Any other info like how many cfm you need, cost of the tool, or if anyone has a home built version of it ect.
Seems the local tree authorities are soon to require it rather than the shovel and broom technique.
I'm all for it if it saves time, roots, and my back.
And it would be nice if it not priced like the first electronic calculators (new to market and outrageous in cost).


----------



## lhampton (Aug 22, 2003)

Very effective for root excavations, as well as a variety of other work. I have been on projects where it was used to trench through root zones for utilities, irrigation lines and drainage. To "till" in compost to ammend under trees for planting perennials. Bore holes for aeration, check for the prescence of living roots after construction or other disturbance. Excavate along foundations to check for roots prior to landscape and home renovations. Almost anything where dirt has to be moved or removed.

The drawback is the mess. On a single tree, or a few small trees you are almost better off doing the work carefully by hand. After you set up some containment, be it plywood or tarps, to help hold in the blown dirt, then cleanup, there are times when the old way is the best way. A great tool, but I wouldn't want to have to use it for every situation.

Neighborhood of $1100.00 US. The cost is in the nozzle. A specially designed venturi that creates a supersonic flow of air. Not easily duplicated in the DIY (Do IT Yourself) models, but I'm told that for $35.00 the DIY kicks butt. 185cfm, but there is a larger nozzle that needs greater flow. Check out the folks at Concept Engineering Group.

The Airspade seems to be all the rage here in Dallas. A few years ago, only one company had one. Now I know of five (probably a few I haven't heard about also), and everyone is talking about it. The company I work for is set to order one this next week.

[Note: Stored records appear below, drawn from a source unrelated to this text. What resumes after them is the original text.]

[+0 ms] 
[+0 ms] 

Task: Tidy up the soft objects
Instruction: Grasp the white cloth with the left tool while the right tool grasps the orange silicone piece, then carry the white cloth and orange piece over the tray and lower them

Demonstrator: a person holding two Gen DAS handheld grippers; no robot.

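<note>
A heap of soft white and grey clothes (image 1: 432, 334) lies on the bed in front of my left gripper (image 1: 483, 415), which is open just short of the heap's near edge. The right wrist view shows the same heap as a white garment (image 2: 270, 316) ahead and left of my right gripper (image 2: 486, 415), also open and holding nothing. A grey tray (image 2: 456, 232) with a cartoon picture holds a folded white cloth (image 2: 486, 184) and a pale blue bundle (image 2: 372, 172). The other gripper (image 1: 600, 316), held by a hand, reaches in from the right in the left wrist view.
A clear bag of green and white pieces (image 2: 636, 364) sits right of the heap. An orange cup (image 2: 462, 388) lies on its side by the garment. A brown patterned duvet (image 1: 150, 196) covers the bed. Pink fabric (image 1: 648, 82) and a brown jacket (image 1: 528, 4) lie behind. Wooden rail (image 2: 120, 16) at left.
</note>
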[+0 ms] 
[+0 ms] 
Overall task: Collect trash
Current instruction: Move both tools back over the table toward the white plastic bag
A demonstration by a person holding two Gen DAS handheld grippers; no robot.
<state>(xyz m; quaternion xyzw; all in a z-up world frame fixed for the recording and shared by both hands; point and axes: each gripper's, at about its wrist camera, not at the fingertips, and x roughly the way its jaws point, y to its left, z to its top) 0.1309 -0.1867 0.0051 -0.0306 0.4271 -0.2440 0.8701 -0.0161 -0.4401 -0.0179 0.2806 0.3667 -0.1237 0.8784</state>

I think the thing I like best is that it opens up another avenue of tree care that we have really been neglecting. In the Dallas area, most of the trees we care for are planted. Most are planted too deeply. After getting called out to "save" trees after its too late, it is nice to be able to do something proactive. Pruning, removals, sprays... Treating symptoms. Sure we can get down on hands and knees and scratch away the excess soil, but how any times do we really? Spend $1100.00 on the Airspade and $300.00 a week to rent a compressor and you can bet you'll sell some root collar excavations. You'll start looking at the base of the trees when you walk onto a property, and then look up, which really is what we should be doing most of the time anyway.

Louie Hampton


----------



## Keener (Aug 23, 2003)

Thanks for the input Louie, my concern over the price seems somewhat warranted when the exchange on the dollar makes it $1400 or so Canadian.
I am not doubting that it is a great tool, just out of reach for the small company.
Mind you if I sold my chip truck it might just pay for one with the freight included.
Do you know the outlet hole size on the model that you are familiar with?
And do the neighbors get their stucco covered in dust 3 or 4 houses away? This can be an issue when stump grinding during the summer especially. The guy next door has no sense of humor when he happens to be painting the exterior and the grinder is adding a dust topcoat.


----------



## Kneejerk Bombas (Aug 23, 2003)

If you go to the ISA webboard and look at a thread called "VerticalMulching/radial trenching/urbansoil repair " you will see a detailed discussion of a homemade tool.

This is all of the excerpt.